My name is Dr. Oliver Gottschall. I am a lecturer at the Faculty of Commerce & Accountancy at Chulalongkorn University. In my full-time job I am Chief Strategy Officer at one of the major Retailers and Shopping Mall Developers here in Thailand.

The subjects I teach are Business Strategy and International Business, mostly to undergraduate students in their third and forth year. I also teach Human Resource Management in the Master of Arts in Business Economics (MABE) Program at the Faculty of Economics, as well as Organizational Behaviour and Business Ethics in one of the Executive MBA programs at Ho Chi Minh University of Technology (Bach Khoa) in Ho Chi Minh City, Vietnam.

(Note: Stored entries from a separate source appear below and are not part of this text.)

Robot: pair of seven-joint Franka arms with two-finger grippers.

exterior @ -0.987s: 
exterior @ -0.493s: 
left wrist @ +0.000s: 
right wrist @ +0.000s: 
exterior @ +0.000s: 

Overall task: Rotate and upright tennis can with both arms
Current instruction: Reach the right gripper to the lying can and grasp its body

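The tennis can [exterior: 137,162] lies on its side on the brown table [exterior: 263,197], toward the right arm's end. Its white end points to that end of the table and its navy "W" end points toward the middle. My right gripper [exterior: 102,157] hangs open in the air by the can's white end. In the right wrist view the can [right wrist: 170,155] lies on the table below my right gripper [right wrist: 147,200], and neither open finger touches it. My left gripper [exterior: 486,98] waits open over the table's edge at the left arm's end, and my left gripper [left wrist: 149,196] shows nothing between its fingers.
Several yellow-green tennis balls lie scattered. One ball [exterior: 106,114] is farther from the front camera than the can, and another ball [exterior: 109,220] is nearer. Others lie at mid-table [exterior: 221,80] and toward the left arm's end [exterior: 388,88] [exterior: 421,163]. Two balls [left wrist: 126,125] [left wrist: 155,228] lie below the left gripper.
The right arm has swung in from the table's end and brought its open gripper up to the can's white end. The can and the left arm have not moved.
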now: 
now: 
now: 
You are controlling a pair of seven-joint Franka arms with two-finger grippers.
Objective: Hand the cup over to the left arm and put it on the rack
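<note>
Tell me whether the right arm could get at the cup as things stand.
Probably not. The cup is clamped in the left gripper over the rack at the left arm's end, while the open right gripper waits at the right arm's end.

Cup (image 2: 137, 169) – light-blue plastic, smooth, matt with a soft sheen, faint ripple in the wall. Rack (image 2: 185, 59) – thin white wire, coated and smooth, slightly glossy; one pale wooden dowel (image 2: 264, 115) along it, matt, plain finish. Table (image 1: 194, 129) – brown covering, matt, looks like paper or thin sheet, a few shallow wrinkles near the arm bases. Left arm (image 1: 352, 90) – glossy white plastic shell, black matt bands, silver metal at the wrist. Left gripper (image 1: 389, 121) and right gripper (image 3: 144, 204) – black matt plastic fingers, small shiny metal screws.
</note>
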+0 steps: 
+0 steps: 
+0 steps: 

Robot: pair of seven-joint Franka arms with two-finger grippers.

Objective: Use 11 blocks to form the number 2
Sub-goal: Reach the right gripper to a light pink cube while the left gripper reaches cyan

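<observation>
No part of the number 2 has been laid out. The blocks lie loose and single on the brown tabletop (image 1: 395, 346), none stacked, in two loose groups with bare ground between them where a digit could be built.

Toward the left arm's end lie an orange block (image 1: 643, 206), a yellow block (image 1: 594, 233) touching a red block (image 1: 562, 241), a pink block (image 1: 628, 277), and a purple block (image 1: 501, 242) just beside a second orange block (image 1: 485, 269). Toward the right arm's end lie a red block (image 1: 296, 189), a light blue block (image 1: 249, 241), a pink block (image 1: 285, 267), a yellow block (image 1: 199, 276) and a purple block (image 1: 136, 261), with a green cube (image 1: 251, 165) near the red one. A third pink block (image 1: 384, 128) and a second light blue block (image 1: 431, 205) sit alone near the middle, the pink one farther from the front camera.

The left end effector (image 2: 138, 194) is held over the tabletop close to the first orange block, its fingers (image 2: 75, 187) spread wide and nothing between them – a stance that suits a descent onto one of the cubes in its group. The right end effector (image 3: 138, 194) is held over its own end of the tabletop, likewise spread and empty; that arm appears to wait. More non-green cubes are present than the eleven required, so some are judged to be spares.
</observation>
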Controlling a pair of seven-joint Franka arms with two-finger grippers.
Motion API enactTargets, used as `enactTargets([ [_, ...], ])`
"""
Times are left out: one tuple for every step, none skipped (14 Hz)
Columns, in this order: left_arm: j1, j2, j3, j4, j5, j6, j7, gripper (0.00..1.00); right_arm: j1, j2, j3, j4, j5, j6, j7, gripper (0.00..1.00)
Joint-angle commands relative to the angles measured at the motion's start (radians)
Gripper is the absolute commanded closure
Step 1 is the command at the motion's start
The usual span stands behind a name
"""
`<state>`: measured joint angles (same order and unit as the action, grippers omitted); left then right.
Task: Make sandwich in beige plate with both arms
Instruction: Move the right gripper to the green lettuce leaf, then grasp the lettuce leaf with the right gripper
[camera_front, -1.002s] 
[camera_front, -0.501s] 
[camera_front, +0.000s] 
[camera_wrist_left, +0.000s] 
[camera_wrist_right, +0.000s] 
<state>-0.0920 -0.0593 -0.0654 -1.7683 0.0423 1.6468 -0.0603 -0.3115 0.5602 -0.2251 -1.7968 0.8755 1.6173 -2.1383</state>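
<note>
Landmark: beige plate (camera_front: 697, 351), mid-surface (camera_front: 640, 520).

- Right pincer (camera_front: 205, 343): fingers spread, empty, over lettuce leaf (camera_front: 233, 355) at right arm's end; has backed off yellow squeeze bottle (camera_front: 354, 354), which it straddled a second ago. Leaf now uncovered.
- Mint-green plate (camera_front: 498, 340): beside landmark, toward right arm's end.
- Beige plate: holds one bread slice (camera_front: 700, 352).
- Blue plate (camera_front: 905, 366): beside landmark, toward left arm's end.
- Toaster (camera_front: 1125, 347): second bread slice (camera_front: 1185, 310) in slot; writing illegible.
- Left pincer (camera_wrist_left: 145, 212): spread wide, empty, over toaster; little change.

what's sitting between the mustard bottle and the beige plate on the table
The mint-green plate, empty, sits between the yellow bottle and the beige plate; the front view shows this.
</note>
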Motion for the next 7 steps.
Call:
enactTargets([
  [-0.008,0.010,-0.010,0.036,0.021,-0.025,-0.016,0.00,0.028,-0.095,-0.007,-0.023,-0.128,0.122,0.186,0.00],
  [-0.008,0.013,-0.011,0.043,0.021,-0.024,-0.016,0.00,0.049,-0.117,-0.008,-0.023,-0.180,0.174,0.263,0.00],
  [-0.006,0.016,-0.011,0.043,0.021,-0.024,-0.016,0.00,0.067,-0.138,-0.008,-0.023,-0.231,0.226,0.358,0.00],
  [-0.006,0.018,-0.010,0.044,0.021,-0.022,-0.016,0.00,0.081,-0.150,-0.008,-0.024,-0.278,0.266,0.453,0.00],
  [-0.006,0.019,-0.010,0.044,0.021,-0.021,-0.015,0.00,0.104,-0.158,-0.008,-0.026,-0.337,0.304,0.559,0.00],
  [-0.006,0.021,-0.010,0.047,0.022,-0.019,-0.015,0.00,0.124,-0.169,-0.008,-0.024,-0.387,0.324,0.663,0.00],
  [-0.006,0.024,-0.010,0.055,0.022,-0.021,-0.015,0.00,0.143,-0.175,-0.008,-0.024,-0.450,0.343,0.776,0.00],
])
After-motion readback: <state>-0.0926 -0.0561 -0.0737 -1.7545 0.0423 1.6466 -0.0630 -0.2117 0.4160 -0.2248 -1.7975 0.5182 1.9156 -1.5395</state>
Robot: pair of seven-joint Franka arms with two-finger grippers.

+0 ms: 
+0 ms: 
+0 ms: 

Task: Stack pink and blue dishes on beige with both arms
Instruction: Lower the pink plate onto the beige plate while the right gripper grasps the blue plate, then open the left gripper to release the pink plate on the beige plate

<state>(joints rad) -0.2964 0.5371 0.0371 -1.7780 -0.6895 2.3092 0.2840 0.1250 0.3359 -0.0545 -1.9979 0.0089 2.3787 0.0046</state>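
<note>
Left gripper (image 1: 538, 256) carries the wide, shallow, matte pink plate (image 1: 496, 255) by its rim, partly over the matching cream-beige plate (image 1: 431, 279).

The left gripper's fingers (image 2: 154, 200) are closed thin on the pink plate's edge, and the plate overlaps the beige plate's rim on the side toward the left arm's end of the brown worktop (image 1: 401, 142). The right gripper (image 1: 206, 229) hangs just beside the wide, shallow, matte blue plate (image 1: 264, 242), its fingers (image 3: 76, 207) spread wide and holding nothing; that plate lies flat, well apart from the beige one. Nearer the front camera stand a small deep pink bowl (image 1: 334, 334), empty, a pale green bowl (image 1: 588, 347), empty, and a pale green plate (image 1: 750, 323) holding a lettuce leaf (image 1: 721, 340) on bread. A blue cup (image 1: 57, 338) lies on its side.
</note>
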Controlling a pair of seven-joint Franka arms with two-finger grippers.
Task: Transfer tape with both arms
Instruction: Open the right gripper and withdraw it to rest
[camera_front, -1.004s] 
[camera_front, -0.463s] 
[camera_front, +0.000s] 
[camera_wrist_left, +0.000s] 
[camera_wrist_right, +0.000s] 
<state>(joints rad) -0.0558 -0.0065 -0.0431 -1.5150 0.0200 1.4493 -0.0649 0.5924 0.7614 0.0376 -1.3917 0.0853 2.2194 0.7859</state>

Those who are familiar with Thailand and Thai culture will know that “Ajarn” is the Thai title for "lecturer" or "professor", and students have been calling me “Ajarn Olli” ever since I started teaching – hence the name of the blog.
This is my very first blog post (ever), and I would like to start by outlining my story and my motivation for starting this blog. So here it goes…


Teaching = Learning


A bit more than eleven years ago, I started teaching my very first class at Chulalongkorn University. What was supposed to be a one-year stint during my sabbatical year to write up my PhD thesis turned into a hobby and then into a true passion. I LOVE teaching, because I love learning with and from my students.

When I started off eleven years ago, my teaching methods were very basic, I would even say boring. I mostly rattled down PowerPoint slides, which I had pulled together in consulting style (small print, complicated graphs) – admittedly not very “user-friendly” for my audience of second and third year undergraduate students. Looking back, I feel sorry for the groups of students, who had to suffer through my not-very-engaging lectures during my first two years of teaching.

One thing, however, that I have always done is listening to students’ feedback. (I have a method of collecting students’ feedback, but more about this in a later blog). Over time, and with the great help of hundreds of individual pieces of feedback, I have been constantly adjusting to the demands and needs of my audience. For example, Facebook Groups (and lately Line Groups) replaced the old intranet-hosted “Blackboard”; I occasionally record short “video lectures” when I feel the point might not have come across in class or if I suddenly can think of a better way to explain something; absent students can dial in via video calls.

In short, more than anything, teaching has become a learning journey for me.


Why this blog?


There are three reasons for me to start this blog:

Firstly, I received feedback from my students that they would prefer the option of additional readings about the stories, the case studies and the materials I share in class. I had thought about writing a text book to accompany my classes. However, (1) text books are very “static” and the case studies, etc. expire relatively quickly as the world moves on; and (2) I do not think that people actually enjoy reading text books – well, I never did, and during the few attempts I made to actually sit down and write, I quickly became bored with my own writing and gave up. I think a blog is a much more agile and flexible way to write and also more suitable for Gen Y and Gen Z students.

Secondly, I hope that this blog will open up the things I like to teach, the topics I am passionate about and my personal learnings to a wider audience – to former and future students, and to basically anyone who is interested to listen in. I do not think that I can measure up to geniuses like Michael Porter or teaching legends like Aswath Damodaran, but there are a few things I picked up during my time as a consultant and business executive that I wished I had known before, so I take this as an opportunity to share these with the world.

Finally, I love learning as much as I love teaching, and I hope that at least some of my posts will trigger debates and bring out some new aspects that I might not have thought about. I love getting feedback, so I am very much looking forward to any comments to the blog posts. It is another reason why I think a blog that facilitates two-way communication is a better fit for me than writing a book (which by nature is a one-way means of communication).


About this blog


My personal and academic interests are very wide, spanning economics, business, strategy, investment, music, sports, literature, and many other things. However, this blog will mostly focus on two topics of my professional life that I am very passionate about: Strategy and Transformation. Transforming businesses has been my full-time job over the past 15 years or so, and (as I do in class) I intend to share some of the lessons I learned in this blog.  
A new experience for me, so let’s see how it goes!